Each line below with the word "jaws" needs to be copied.

Excerpts from a dataset
☆ ☆ ☆ ☆
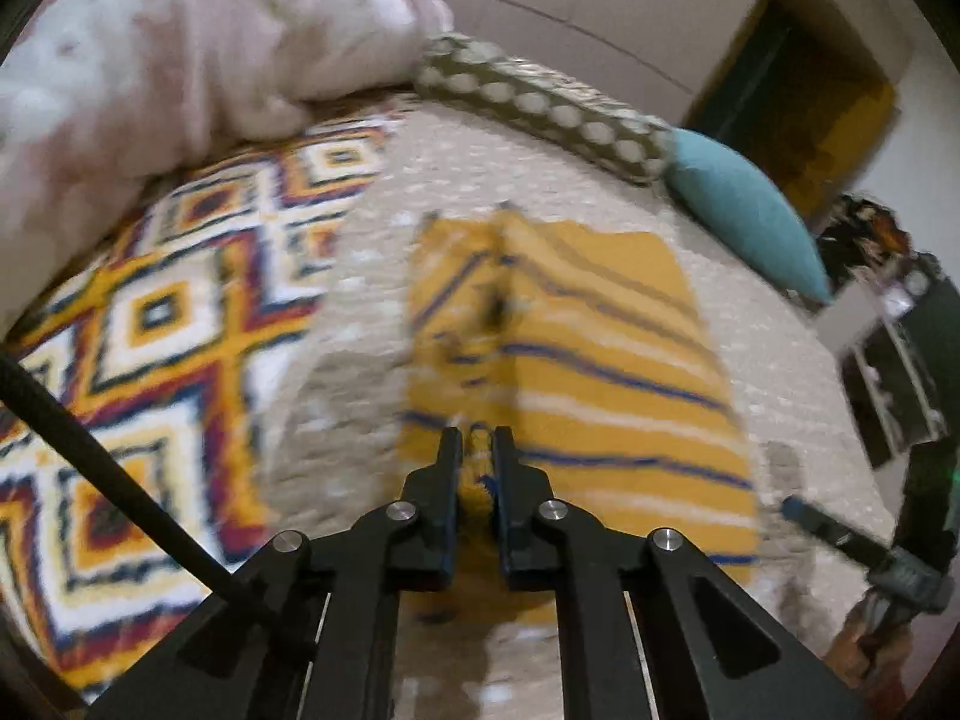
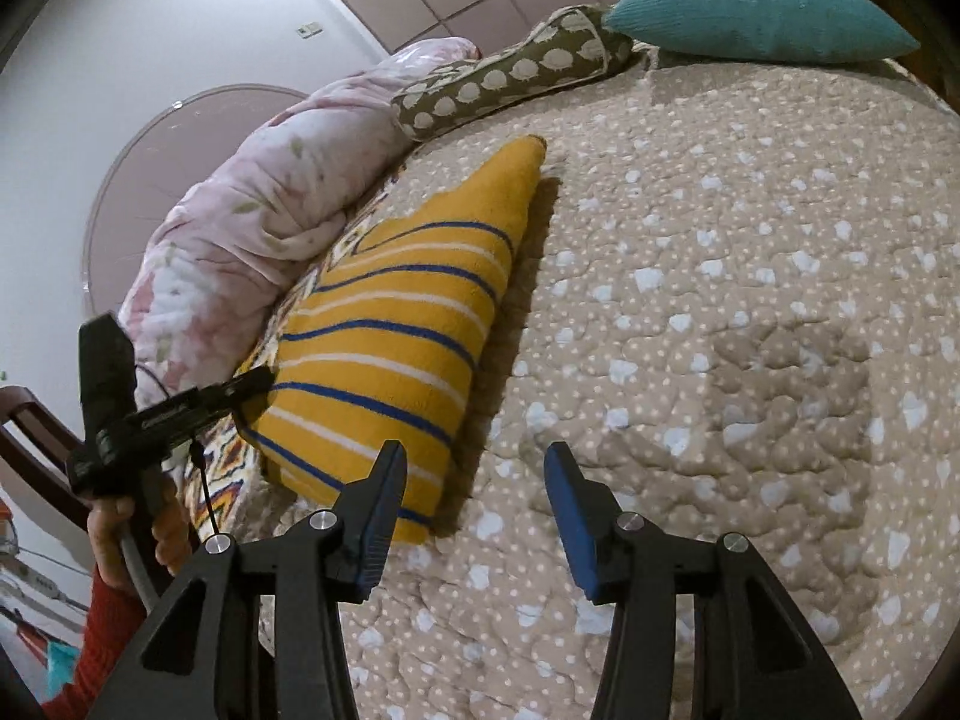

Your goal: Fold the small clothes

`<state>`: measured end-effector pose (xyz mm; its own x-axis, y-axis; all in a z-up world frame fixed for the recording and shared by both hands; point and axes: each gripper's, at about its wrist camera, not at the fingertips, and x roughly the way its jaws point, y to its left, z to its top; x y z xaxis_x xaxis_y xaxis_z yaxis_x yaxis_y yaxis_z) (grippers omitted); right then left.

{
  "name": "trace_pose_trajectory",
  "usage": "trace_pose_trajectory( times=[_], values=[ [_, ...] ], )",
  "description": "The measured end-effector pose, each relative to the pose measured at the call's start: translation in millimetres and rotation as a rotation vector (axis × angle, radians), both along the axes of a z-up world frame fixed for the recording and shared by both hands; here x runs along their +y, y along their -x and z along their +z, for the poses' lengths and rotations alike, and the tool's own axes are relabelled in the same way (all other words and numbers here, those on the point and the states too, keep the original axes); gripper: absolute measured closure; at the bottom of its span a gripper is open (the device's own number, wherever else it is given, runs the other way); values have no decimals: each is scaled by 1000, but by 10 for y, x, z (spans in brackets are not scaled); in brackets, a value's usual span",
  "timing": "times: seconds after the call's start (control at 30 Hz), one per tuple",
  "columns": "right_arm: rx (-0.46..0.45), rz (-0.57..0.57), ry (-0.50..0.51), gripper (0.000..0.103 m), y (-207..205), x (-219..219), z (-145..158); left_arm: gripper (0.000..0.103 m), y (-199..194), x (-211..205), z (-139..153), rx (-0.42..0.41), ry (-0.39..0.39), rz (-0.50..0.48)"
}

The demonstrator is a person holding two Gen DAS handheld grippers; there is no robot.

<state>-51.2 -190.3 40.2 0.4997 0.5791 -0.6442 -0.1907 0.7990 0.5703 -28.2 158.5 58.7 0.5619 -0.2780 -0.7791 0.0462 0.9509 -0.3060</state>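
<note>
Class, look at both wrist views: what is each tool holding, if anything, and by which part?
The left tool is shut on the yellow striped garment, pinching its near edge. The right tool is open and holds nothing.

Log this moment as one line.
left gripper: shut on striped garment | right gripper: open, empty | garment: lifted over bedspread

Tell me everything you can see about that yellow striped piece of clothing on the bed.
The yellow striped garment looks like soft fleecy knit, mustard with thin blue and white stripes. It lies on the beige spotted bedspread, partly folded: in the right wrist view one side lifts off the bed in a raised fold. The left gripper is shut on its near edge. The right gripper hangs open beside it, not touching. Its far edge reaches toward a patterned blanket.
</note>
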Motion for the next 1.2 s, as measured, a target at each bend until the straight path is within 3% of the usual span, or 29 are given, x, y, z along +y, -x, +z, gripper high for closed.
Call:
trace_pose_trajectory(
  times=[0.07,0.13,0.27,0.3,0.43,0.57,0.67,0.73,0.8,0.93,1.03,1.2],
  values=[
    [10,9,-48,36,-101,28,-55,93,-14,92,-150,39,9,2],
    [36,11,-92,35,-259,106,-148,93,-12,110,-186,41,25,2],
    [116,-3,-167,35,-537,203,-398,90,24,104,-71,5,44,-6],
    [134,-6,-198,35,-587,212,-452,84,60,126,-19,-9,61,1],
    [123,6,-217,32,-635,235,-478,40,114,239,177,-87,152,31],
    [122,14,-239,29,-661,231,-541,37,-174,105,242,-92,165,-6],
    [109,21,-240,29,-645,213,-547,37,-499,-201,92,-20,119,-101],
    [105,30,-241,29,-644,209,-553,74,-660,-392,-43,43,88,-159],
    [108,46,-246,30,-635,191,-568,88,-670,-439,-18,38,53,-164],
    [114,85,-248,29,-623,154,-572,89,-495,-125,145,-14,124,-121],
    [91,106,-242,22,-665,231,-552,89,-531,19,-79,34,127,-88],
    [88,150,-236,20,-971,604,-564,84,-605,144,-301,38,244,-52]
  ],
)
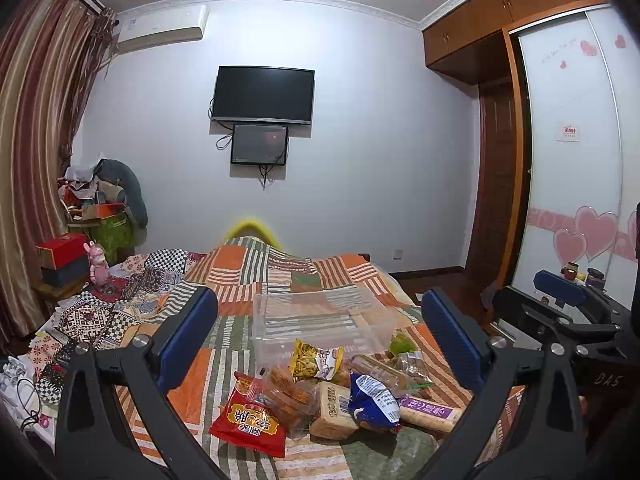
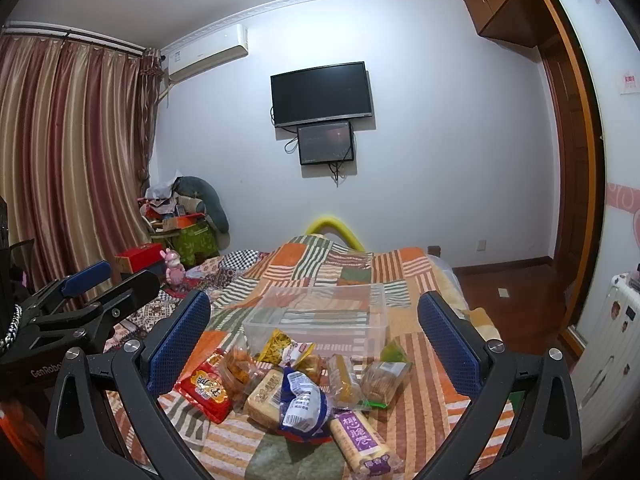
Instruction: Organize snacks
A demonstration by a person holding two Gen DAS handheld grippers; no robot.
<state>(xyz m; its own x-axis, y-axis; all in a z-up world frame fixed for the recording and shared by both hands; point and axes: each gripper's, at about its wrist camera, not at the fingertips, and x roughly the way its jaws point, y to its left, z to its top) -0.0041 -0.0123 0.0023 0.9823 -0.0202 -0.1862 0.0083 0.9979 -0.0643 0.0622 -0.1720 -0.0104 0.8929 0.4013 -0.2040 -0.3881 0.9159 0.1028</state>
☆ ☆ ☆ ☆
### ANSWER TO THIS EXERCISE:
`<state>`: measured end-effector pose (xyz mm; its own x-axis, y-axis; all in a z-up world frame fixed for the recording and shared by both hands; point and axes: each gripper's, at about its wrist camera, not at the fingertips, and x roughly the way its jaws point, y to its left, z to its top; x y z xaxis_x xaxis_y xaxis_z yaxis_x yaxis_y yaxis_z) (grippers omitted); right then left.
<state>(xyz m; its own x-axis, y-axis; all in a z-up world frame fixed for the recording and shared by both hands; point and axes: each gripper's, at about its wrist camera, not at the fingertips, and x roughly the way its jaws point, y to its left, z to its top) -0.0041 -0.0123 0.0023 0.9823 -0.0202 -0.1862 0.0083 0.9979 -0.0643 0.0622 -0.1720 -0.0104 0.8929 0.4013 -0.2040 -0.3881 0.9159 0.1028</state>

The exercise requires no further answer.